On 23 June 2016, the UK decided by referendum to leave the EU. In October 2019, the European Commission and the Member States of the EU signed the Withdrawal Agreement as the means by which the United Kingdom would effect that exit from the EU. The Withdrawal Agreement came into effect at 11pm on 31 January 2020, which was the day on which the UK formally left the EU. The Withdrawal Agreement provided for a transition period (sometimes called the implementation period) which lasted from 11pm on 31 January 2020 to 11pm on 31 December 2020. EU law continued to apply in the transition period. Article 18 of the Withdrawal Agreement, which is central to this appeal, came into effect at 11pm on 31 December 2020.

In preparatory documents laid before Parliament, the government of the day explained its approach to safeguarding EU law rights held by EU citizens living in the UK and British citizens living in other Member States of the EU. The Court was taken to a number of those documents. The following are two examples. The first is an extract from a document presented to Parliament by the SSHD in June 2017:

EU Citizens who came to the UK before the EU Referendum, and before the formal Article 50 process for exiting the EU was triggered, came on the basis that they would be able to settle permanently, if they were able to build a life here. We recognise the need to honour that expectation.

The Government undertakes to treat EU citizens in the UK according to the principles below, in the expectation that the EU will offer reciprocal treatment for UK nationals resident in its member states:

after we leave the EU, we will create new rights in UK law for qualifying EU citizens resident here before our exit. Those rights will be enforceable in the UK legal system and will provide legal guarantees for these EU citizens. Furthermore, we are also ready to make commitments in the Withdrawal Agreement which will have the status of international law. The Court of Justice of the European Union (CJEU) will not have jurisdiction in the UK;

qualifying EU citizens will have to apply for their residence status. The administrative procedures which they will need to comply with in order to obtain these new rights will be modernised and kept as smooth and simple as possible;

the application process will be a separate legal scheme, in UK law, rather than the current one for certifying the exercise of rights under EU law. Accordingly we will tailor the eligibility criteria so that, for example, we will no longer require evidence that economically inactive EU citizens have previously held “comprehensive sickness insurance” in order to be considered continuously resident;”

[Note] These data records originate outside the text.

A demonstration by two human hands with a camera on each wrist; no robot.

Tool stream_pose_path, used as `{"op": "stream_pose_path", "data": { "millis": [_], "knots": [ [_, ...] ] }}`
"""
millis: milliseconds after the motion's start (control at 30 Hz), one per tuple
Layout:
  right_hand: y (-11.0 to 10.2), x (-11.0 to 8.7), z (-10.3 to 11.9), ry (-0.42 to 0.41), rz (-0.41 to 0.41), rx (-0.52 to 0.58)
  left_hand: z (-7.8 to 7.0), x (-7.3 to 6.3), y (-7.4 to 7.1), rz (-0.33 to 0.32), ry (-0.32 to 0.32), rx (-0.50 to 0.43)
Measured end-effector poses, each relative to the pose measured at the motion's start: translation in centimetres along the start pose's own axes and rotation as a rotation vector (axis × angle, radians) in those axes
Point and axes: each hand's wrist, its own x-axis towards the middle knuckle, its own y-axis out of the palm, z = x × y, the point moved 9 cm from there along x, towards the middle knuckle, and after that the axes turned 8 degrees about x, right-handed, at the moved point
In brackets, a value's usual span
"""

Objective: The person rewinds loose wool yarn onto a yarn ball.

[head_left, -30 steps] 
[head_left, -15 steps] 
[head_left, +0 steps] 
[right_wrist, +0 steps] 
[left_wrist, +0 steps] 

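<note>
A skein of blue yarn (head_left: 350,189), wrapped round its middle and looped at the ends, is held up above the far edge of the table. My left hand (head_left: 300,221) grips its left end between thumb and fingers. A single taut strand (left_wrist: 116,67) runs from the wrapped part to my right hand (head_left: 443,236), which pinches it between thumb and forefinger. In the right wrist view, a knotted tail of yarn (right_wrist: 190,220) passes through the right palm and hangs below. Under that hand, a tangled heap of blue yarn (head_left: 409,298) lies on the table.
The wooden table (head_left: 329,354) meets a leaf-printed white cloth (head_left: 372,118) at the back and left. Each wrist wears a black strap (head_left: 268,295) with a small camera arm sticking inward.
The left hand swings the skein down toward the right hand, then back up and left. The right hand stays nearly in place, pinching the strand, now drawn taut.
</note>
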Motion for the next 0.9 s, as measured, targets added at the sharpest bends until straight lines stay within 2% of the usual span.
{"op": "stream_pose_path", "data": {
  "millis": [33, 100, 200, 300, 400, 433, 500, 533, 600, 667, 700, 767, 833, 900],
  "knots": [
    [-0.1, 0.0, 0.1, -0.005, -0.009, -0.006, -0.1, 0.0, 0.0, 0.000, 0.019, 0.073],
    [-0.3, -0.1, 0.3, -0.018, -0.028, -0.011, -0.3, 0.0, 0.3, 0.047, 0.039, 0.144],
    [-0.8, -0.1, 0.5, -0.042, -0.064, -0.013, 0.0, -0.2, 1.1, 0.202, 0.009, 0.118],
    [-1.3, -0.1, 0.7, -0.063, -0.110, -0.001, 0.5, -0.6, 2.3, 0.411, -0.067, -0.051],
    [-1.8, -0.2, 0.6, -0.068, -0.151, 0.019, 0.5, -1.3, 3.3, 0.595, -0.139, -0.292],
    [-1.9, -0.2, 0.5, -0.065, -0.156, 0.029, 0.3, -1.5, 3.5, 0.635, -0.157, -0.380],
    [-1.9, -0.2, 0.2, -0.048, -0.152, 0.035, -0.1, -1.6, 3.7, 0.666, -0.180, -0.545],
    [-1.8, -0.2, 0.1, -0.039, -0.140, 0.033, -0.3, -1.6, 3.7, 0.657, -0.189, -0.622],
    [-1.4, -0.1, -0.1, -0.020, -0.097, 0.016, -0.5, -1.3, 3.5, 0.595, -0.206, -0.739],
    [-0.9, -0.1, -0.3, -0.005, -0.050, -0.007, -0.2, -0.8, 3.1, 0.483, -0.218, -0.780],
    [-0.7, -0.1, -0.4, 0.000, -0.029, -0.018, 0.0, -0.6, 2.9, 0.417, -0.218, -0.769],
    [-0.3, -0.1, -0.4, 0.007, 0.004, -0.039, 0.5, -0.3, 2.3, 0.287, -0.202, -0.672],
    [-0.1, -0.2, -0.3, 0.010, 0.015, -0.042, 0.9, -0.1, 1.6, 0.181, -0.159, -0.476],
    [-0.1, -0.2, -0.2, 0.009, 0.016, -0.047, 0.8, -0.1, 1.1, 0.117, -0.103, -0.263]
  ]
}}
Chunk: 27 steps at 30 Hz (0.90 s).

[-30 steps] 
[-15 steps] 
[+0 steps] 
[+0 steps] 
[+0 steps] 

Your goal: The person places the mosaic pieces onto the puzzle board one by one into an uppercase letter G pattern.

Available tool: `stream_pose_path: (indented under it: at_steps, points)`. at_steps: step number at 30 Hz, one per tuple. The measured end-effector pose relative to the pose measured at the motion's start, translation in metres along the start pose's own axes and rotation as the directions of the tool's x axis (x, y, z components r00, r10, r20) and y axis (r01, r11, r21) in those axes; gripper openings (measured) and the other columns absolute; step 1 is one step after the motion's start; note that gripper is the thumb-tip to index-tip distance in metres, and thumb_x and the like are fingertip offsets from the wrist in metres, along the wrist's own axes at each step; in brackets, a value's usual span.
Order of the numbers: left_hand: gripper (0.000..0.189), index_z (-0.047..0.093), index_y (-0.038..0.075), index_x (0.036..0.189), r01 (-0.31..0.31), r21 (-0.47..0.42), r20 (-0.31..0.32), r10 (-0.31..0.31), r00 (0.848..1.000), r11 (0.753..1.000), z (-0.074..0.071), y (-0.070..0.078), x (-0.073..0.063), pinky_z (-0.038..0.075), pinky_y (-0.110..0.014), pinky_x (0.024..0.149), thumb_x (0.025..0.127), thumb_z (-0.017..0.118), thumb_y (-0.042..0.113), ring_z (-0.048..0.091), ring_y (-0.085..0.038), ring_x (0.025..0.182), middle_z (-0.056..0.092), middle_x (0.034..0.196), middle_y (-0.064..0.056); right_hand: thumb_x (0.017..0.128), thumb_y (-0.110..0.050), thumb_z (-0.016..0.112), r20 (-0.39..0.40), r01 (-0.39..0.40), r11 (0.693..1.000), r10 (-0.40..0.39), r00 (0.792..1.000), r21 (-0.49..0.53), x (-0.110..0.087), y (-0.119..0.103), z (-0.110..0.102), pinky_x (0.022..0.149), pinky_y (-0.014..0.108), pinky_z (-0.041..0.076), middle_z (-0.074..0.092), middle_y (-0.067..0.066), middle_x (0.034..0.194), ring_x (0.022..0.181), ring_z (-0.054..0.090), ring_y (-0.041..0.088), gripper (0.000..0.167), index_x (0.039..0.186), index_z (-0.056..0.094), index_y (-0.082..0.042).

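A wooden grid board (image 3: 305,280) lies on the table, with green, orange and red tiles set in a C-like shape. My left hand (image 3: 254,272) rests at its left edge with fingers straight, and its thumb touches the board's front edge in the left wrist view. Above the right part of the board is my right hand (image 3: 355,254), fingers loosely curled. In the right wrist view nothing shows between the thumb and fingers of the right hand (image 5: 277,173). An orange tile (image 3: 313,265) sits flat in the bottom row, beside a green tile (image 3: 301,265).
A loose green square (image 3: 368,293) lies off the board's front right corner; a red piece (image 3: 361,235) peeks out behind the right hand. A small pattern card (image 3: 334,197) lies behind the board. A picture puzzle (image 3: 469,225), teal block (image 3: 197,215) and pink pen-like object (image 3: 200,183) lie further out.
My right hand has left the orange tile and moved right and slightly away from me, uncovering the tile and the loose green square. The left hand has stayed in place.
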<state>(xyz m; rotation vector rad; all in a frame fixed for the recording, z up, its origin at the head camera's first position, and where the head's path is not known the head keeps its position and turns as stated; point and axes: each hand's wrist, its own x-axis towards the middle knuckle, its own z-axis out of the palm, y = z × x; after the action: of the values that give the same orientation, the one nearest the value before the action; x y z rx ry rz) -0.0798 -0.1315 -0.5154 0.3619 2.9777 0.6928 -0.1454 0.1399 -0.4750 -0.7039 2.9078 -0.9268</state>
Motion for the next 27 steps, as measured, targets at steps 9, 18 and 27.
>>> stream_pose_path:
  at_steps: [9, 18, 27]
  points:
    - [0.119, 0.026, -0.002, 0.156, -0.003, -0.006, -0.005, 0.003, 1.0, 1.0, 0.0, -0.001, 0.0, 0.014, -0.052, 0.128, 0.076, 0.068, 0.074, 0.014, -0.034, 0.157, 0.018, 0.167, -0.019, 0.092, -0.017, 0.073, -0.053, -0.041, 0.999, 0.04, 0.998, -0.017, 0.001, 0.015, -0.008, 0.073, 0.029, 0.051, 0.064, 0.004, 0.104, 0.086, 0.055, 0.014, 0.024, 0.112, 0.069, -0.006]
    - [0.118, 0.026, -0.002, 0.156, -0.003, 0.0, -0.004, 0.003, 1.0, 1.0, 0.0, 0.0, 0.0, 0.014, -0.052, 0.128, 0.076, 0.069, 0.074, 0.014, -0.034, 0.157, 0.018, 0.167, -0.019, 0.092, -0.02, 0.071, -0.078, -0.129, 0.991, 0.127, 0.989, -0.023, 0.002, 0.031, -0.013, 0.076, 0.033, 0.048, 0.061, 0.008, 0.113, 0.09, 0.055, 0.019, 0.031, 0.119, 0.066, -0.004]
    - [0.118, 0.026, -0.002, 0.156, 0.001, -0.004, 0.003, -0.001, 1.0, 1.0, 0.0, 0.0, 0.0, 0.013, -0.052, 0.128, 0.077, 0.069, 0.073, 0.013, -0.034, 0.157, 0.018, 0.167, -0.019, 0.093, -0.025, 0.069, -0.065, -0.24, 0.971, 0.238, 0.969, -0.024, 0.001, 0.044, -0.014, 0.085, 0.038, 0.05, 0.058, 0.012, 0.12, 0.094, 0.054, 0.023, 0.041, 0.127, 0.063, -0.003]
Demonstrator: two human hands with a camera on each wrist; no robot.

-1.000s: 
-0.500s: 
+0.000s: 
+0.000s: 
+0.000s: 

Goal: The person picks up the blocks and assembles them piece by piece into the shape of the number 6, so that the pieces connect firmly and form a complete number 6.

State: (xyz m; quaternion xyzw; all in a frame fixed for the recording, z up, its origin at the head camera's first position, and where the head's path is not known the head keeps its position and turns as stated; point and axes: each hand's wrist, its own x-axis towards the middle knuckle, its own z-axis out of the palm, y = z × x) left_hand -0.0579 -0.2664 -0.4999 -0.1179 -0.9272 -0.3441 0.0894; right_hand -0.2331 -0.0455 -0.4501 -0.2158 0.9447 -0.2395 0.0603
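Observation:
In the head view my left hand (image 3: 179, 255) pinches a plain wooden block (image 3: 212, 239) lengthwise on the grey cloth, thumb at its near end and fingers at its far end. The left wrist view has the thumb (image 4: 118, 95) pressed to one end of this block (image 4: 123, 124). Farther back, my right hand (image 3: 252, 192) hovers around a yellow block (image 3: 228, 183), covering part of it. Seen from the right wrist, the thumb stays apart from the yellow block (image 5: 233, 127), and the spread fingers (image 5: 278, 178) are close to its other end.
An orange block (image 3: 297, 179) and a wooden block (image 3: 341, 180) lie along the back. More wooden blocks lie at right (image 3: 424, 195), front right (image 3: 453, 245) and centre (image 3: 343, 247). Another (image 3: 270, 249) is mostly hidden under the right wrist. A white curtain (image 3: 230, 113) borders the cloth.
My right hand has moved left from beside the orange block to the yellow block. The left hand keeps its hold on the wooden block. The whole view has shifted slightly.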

In relation to benefits, that document said that:

“EU citizens arriving before the specified date who do not have five years’ residence at the time of the UK’s exit but who remain legally in the UK on a pathway to settled status will continue to be able to access the same benefits that they can access now – (broadly, equal access for workers/ the self-employed and limited access for those not working). If these individuals go on to acquire settled status, they will then be able to access benefits on the same terms as comparable UK residents.”

The second is a document entitled “EU Settlement Scheme: Statement of Intent” published by the Home Office on 21 June 2018 which explained who could apply under the EUSS. It said this:

Otherwise, those applying under the EU Settlement Scheme will not be required to show that they meet all the requirements of current free movement rules, such as any requirement to have held comprehensive sickness insurance or generally to detail the exercise of specific rights (e.g. the right to work) under EU law. The UK has decided, as a matter of domestic policy, that the main requirement for eligibility under the settlement scheme will be continuous residence in the UK.”

It went on to say this:

The status granted to EU citizens and their family members under the EU Settlement Scheme – settled status (indefinite leave to remain) or pre-settled status (limited leave to remain), granted under Appendix EU to the Immigration Rules – will enable them to continue their lives in the UK as much as before, with the same entitlements as now to work (subject, in light of the Withdrawal Agreement, to any relevant occupational requirements), study and access public services and benefits, according to the same rules as now.”